On the 6th of November 1879, finding Joe has failed to meet him at Thompson’s farm, Jack mounts his horse and begins his ride back through the Warby Ranges. As he comes to the foot of a hilly track, the rustle of scrub sounds from behind him. Turning in the saddle, he spots Joe, standing in the middle of the road, signalling he follow him into the scrub. Dismounting, Jack does as requested and follows Joe further into the scrub until the pair are out of sight of the track. At first, Jack is taken aback by Joe’s worn and sickly appearance, paying particular notice to the clothes he is wearing, with his trousers, long boots and spurs covered in Music’s blood.
Disguising the anger Joe feels at Jack going to Superintendent Nicolson two days previously, he shakes the young man’s hand and the pair begin a friendly conversation.
This conversation was described by Jack during his evidence at the Royal Commission:
“He asked me if I knew Mr. Hare, and I said “No”; and he said, “That is the old buck that caught Power.” I said, “I do not know.” He said he believed he was “a smart old cove”; and he asked me if I knew Mr.

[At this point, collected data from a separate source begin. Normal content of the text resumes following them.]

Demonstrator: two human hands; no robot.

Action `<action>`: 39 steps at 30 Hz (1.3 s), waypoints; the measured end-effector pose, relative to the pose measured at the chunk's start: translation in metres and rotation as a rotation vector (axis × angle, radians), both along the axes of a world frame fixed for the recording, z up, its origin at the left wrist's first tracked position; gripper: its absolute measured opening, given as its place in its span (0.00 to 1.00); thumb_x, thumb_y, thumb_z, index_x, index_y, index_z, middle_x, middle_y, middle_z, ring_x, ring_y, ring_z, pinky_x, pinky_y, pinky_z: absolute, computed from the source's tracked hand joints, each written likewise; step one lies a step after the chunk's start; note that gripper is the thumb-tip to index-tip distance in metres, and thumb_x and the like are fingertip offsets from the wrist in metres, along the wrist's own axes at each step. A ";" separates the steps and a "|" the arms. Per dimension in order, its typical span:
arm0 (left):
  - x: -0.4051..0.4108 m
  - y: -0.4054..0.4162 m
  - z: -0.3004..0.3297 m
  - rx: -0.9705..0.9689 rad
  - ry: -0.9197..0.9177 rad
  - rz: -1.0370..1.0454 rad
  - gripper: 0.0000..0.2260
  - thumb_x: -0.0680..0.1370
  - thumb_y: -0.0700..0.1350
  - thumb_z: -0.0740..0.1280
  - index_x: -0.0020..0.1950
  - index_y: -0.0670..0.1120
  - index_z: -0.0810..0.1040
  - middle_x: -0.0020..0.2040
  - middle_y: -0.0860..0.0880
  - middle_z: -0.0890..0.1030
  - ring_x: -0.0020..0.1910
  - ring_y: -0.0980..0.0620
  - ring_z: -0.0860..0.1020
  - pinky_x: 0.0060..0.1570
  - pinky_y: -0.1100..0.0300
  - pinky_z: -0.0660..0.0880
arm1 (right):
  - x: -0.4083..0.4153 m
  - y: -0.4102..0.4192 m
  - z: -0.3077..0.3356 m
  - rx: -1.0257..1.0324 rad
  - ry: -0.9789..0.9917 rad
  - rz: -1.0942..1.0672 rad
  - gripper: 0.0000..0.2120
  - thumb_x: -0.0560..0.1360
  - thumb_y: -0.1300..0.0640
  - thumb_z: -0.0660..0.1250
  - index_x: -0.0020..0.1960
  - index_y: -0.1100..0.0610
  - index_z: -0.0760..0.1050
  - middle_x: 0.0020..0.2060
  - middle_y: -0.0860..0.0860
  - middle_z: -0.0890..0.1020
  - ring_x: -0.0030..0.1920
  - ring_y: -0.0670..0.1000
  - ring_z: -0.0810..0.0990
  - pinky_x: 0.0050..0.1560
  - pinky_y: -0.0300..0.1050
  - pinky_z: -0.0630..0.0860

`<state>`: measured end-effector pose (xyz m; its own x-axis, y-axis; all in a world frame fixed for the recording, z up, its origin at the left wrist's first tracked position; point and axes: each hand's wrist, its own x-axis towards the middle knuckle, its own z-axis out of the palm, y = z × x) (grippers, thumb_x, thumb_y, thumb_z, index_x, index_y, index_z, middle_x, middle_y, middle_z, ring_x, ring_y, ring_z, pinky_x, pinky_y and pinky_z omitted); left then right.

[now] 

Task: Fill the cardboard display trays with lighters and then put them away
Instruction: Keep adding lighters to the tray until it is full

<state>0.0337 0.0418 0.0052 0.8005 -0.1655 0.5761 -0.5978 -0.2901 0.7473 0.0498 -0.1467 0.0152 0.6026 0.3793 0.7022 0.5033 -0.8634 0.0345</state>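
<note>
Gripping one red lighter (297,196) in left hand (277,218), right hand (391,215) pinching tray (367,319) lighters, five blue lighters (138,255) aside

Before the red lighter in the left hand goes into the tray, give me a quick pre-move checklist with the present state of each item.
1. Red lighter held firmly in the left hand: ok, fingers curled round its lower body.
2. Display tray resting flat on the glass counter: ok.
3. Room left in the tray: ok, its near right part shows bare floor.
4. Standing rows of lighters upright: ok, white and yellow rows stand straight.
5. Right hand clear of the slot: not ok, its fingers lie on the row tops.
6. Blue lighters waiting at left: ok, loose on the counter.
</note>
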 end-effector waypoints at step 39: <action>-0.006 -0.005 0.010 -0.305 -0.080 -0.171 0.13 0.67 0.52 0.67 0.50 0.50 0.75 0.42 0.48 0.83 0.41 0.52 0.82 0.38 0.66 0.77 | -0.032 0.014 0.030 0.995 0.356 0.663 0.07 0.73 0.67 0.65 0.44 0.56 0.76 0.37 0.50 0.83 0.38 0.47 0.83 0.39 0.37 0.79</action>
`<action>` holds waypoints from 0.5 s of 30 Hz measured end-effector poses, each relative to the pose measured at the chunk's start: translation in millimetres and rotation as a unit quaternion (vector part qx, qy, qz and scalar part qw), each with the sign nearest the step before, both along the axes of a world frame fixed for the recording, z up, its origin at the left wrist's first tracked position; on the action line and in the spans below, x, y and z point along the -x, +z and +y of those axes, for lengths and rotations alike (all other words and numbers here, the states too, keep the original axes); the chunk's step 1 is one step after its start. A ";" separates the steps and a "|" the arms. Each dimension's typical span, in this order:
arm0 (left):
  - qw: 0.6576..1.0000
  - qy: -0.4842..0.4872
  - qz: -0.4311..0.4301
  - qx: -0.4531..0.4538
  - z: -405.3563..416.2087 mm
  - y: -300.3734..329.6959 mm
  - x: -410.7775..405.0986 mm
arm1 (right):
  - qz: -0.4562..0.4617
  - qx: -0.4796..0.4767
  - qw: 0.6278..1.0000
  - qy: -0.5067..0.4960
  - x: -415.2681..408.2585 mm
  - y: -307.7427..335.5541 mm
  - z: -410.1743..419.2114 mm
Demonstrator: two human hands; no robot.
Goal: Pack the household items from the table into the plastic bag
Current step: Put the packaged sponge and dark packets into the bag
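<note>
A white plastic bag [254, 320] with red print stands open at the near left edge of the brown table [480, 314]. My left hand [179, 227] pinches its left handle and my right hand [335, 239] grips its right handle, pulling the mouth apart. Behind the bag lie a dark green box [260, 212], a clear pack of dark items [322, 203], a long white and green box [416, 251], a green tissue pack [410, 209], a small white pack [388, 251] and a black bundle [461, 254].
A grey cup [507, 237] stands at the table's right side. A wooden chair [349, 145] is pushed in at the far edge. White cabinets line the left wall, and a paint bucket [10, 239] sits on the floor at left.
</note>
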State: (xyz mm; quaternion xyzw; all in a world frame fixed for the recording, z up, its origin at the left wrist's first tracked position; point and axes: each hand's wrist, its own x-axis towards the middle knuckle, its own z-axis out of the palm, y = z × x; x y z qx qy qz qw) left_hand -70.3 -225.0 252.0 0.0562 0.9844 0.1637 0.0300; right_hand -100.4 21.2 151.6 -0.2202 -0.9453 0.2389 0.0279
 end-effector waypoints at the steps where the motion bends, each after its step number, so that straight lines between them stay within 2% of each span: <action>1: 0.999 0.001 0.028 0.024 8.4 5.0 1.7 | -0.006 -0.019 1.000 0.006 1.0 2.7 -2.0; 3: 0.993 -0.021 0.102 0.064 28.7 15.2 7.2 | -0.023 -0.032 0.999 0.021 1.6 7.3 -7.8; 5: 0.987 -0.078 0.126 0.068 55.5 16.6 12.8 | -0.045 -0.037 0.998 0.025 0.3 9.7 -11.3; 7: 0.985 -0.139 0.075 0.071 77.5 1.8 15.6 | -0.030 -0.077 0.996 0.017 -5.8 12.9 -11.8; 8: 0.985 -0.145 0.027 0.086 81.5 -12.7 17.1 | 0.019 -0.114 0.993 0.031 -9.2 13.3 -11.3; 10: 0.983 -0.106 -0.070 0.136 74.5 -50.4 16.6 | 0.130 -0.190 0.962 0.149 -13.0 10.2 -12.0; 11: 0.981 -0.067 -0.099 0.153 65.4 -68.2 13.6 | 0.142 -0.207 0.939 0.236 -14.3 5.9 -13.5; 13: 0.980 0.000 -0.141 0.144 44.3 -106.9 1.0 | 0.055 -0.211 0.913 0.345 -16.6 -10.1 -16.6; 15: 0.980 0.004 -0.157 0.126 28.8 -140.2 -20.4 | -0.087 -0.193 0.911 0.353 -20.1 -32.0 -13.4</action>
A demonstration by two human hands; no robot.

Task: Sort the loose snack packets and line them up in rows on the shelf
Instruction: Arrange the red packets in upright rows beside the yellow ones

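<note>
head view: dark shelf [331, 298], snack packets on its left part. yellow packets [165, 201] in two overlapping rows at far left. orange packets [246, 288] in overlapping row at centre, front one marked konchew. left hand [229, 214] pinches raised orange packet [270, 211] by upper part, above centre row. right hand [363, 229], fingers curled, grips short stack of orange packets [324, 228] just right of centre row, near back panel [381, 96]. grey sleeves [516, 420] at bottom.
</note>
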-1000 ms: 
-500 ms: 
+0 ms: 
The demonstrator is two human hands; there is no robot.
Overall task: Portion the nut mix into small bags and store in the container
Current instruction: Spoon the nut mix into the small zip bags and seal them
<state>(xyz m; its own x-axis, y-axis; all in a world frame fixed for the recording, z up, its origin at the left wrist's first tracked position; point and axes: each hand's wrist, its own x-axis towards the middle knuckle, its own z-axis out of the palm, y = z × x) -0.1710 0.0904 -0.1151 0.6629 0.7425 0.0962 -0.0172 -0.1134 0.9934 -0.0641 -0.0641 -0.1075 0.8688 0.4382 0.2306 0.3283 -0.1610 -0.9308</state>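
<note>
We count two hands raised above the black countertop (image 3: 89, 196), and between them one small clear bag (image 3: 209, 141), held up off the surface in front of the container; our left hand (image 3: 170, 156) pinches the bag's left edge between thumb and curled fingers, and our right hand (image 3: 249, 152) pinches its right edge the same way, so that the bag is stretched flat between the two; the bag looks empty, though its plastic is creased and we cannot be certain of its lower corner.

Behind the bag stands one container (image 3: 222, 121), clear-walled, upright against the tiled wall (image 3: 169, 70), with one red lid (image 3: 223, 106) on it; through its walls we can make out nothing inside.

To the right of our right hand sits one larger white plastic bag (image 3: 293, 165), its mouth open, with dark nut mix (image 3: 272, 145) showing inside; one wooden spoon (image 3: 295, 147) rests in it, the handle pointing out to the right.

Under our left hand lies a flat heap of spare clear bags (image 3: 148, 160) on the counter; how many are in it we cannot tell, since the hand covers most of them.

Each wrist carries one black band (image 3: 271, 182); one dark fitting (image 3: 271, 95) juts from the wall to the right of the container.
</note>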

Nicolson, and I told him I knew no one; and I was to go to Yackandandah and see how many police were stationed there, and to let him know, and see if I could detect any police in private clothes, and loaf around there and see where the police went in to have tea, and all particulars about their movements…He had no horse, but he had a pair of long boots, and his trousers were all over blood. He had long spurs. I asked where his mates were, and he said, “Not very far off.”